■ **REQUIRED ACTION**: For this exercise, restate every line below word for word and drop the images.

■ **INFORMATION PROVIDED**:
◆ ◆ ◆
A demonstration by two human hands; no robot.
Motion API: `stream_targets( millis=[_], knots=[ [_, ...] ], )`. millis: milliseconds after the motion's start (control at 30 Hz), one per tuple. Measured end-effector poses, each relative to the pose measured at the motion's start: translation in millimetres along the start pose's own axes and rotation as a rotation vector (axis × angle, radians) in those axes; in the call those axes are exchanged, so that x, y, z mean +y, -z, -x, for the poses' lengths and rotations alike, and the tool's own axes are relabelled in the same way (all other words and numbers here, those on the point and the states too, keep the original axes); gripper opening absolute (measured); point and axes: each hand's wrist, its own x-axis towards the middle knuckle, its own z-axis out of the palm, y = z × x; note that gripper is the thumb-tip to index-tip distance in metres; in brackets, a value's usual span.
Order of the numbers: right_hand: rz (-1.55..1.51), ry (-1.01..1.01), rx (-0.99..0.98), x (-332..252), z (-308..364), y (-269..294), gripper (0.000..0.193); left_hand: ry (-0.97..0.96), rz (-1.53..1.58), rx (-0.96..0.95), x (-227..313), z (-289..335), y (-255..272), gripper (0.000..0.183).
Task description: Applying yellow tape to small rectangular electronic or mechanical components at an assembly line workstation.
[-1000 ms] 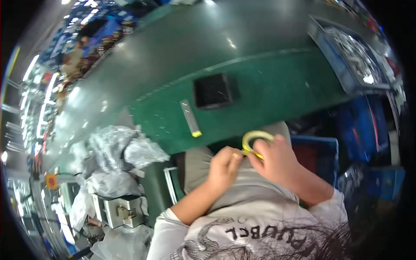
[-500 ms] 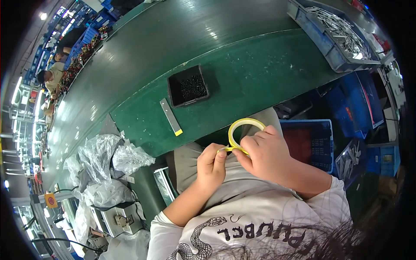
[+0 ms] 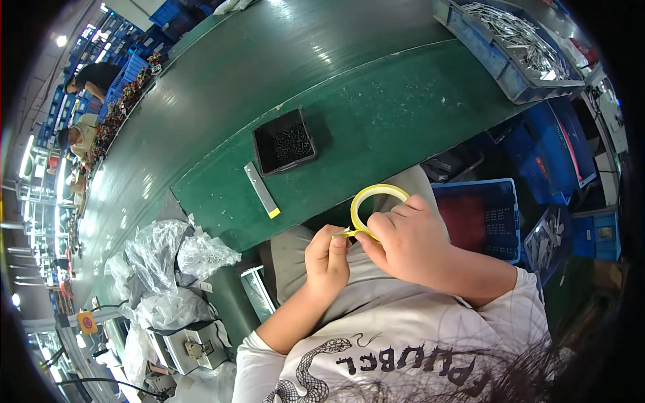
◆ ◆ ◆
■ **SOLUTION TO THIS PROBLEM**:
A demonstration by two human hands; no robot.
Motion API: `stream_targets( millis=[_], knots=[ [_, ...] ], )`. millis: milliseconds after the motion's start (control at 30 Hz), one per tuple. Measured end-effector poses, each relative to the pose measured at the motion's start: translation in millimetres along the start pose's own axes and rotation as a rotation vector (axis × angle, radians) in those axes; in the call those axes are exchanged, so that x, y, z mean +y, -z, -x, for the poses' lengths and rotations alike, and the tool's own axes are relabelled in the same way (all other words and numbers here, those on the point and the states too, keep the original axes); gripper opening absolute (measured); point and axes: each hand's wrist, its own x-axis towards the middle knuckle, its own z-axis out of the palm, y = z × x; note that gripper is the thumb-tip to index-tip distance in metres; in brackets, a value's usual span.
Order of the numbers: right_hand: rz (-1.55..1.51), ry (-1.01..1.01), rx (-0.99..0.98), x (-332..252), z (-308..364), y (-269..294), gripper (0.000..0.193); left_hand: ry (-0.97..0.96), rz (-1.53..1.58), rx (-0.96..0.95), x (-227..313), z (-289..335), y (-255..272), gripper (0.000..0.183).
Task description: Applying yellow tape to small rectangular electronic or mechanical components at an assembly line workstation.
[-1000 ms] 
[-500 ms] 
[+0 ms] 

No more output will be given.